Bioengineering
Precision Psychiatry: engineering therapies for better mental health
Disorders such as depression, autism, and schizophrenia can be devastating for
the people they afflict, but their underlying causes are subtle.
To study and treat these problems, psychiatrists need research tools and therapies,
both drugs and devices, that are just as subtle and precise. So far there haven’t
been any. Assistant Professor of bioengineering and psychiatry Karl Deisseroth
is working to change that by applying the technology and precision of engineering
to the subtlety of psychiatry.
“You don’t hear those two words—engineering and psychiatry—put
together in the same sentence very often,” Deisseroth observes. By putting
the two fields together in the lab, he hopes to develop treatments that are
less painful, faster acting and more effective than the less precise treatments
available today.
The brain, when you get down to it, is fundamentally an electrical circuit,”
Deisseroth says. “What we’re doing here is [developing] tools, bioengineering
based tools, to observe circuit dynamics and to control circuit dynamics on
a millisecond (thousandth of a second) timescale,” Ultimately these efforts
are meant to develop new therapies that will fine-tune the faulty circuitry
underlying disease.
Improving observations
To watch individual brain circuits operate, Deisseroth’s lab is working
to engineer a visualization tool that is faster and sharper than brain imaging
systems available today, such as functional magnetic resonance imaging (fMRI).

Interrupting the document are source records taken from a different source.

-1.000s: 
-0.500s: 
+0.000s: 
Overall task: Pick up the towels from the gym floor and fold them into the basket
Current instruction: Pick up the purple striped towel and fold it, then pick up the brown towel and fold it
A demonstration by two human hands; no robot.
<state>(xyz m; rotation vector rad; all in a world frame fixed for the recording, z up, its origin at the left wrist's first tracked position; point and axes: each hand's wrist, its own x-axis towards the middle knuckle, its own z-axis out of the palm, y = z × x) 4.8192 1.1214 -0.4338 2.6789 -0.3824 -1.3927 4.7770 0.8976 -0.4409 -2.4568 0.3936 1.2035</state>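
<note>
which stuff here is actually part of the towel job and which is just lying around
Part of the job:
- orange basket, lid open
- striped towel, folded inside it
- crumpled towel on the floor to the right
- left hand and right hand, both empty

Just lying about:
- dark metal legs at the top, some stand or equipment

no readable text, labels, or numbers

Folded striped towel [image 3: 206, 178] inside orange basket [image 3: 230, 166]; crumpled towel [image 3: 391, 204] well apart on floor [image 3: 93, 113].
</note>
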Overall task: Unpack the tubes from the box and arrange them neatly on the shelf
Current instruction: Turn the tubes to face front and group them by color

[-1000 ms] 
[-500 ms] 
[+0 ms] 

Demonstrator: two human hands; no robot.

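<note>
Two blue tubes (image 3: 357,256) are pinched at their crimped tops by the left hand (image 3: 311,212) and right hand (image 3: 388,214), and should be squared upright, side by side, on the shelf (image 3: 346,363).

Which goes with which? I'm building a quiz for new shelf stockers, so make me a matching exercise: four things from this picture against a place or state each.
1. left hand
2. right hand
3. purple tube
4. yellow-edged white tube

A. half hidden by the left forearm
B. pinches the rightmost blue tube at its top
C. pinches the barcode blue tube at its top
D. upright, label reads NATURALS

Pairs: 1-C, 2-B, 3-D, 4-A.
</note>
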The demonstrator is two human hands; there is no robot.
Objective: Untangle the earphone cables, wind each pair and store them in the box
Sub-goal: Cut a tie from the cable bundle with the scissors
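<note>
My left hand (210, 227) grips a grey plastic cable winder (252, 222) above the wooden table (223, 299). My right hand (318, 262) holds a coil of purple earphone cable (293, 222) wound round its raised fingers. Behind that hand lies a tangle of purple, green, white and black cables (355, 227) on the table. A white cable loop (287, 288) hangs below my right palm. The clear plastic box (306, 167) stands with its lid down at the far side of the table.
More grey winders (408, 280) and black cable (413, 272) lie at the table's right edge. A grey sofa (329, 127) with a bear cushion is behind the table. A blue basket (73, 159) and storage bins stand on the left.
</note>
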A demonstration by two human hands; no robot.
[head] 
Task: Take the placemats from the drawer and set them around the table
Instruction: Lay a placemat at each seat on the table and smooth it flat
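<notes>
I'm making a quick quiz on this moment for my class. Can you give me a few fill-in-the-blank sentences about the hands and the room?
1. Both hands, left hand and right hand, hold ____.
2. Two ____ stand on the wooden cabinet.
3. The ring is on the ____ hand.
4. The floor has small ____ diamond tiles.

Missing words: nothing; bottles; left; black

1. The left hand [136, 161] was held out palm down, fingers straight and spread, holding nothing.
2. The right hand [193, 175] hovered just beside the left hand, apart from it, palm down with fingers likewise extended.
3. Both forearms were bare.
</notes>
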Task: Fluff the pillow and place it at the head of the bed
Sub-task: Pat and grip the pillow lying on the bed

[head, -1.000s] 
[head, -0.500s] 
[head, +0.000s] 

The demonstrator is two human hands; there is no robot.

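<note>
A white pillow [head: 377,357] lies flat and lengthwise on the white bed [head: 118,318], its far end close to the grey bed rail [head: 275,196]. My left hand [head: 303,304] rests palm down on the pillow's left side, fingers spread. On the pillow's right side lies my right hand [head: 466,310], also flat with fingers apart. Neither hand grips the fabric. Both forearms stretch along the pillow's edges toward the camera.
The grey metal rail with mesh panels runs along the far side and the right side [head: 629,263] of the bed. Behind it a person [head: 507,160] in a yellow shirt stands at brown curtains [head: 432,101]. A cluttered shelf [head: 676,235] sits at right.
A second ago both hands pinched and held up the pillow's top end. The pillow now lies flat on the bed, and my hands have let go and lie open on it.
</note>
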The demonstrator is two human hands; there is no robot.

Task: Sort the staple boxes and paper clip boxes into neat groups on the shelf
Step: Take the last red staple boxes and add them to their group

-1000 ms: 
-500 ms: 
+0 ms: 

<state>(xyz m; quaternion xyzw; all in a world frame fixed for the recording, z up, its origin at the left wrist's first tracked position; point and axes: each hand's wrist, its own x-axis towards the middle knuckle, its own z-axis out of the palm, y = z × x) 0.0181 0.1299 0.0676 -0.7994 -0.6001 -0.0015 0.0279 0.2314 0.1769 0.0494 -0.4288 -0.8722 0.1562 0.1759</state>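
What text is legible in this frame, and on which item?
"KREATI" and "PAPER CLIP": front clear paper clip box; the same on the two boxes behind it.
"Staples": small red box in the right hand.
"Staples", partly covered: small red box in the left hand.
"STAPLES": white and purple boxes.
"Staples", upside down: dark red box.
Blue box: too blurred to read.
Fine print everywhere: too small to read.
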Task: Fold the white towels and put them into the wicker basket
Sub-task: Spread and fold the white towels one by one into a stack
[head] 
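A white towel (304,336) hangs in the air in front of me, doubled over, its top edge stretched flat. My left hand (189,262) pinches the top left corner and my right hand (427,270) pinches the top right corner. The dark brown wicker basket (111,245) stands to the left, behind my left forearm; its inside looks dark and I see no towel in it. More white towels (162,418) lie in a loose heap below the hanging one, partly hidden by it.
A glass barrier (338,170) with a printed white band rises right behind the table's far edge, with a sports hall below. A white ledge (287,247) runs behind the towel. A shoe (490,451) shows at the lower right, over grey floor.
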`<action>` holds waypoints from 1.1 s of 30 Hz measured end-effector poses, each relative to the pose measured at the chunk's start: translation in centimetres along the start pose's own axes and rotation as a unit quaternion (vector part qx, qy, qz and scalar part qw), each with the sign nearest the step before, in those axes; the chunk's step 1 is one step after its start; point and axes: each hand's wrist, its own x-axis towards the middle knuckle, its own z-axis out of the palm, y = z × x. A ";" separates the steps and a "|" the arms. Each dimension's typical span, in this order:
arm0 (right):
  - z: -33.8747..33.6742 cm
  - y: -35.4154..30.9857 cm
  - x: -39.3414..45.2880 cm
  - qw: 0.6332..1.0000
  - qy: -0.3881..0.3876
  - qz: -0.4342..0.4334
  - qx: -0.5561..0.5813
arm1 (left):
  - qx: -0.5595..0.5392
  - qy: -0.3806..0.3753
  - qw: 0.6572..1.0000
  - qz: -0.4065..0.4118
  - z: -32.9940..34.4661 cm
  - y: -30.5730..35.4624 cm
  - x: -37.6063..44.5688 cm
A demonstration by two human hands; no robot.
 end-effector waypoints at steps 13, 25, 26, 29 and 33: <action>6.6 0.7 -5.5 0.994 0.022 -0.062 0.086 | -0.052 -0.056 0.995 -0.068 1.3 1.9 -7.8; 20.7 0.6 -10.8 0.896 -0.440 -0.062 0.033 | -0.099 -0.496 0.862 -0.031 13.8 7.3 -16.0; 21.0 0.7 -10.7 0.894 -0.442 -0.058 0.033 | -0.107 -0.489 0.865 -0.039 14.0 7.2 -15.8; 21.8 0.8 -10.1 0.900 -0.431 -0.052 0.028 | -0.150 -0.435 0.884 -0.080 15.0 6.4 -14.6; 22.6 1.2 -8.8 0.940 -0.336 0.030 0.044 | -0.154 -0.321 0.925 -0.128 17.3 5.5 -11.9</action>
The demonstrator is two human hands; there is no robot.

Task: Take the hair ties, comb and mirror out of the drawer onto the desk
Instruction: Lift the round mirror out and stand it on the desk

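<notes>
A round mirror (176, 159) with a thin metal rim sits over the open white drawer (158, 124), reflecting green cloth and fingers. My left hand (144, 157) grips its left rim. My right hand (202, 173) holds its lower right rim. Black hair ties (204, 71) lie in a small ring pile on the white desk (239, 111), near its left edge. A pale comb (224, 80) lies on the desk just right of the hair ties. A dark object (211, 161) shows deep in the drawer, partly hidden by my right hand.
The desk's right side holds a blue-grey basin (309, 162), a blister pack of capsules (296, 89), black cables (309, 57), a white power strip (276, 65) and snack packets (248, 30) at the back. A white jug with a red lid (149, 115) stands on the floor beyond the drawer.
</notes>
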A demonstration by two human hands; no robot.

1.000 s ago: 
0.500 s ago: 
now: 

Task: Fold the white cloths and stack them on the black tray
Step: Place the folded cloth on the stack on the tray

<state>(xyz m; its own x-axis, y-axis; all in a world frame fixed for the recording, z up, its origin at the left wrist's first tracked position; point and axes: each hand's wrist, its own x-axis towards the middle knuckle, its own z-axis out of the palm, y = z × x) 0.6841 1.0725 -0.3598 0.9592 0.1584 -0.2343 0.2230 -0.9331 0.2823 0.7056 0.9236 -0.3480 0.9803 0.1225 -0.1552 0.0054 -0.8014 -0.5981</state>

The technology highlights what parts of the brain are activated by a stimulus,
such as a sound heard by a patient, but the observations depend on changes in
blood flow in the brain, which can take a few seconds. It is also imprecise
in that it only shows what is going on in relatively large parts of the brain,
not in its small circuits.
Deisseroth’s system allows for much more precise observations—currently
in animal models of disease rather than human patients—because it has
millisecond responsiveness and cellular resolution needed to view intact circuit
operation in real time. The system uses a fluorescent dye that is sensitive
to the voltages produced by brain circuit activity. In the lab, the dye can
be injected into animal brain tissue. As dyed circuits light up and darken again
in response to electrical activity, the action is captured by very fast, high-resolution
video cameras. Deisseroth can observe how different stimuli, such as a dose
of an antidepressant drug, can affect circuit operation.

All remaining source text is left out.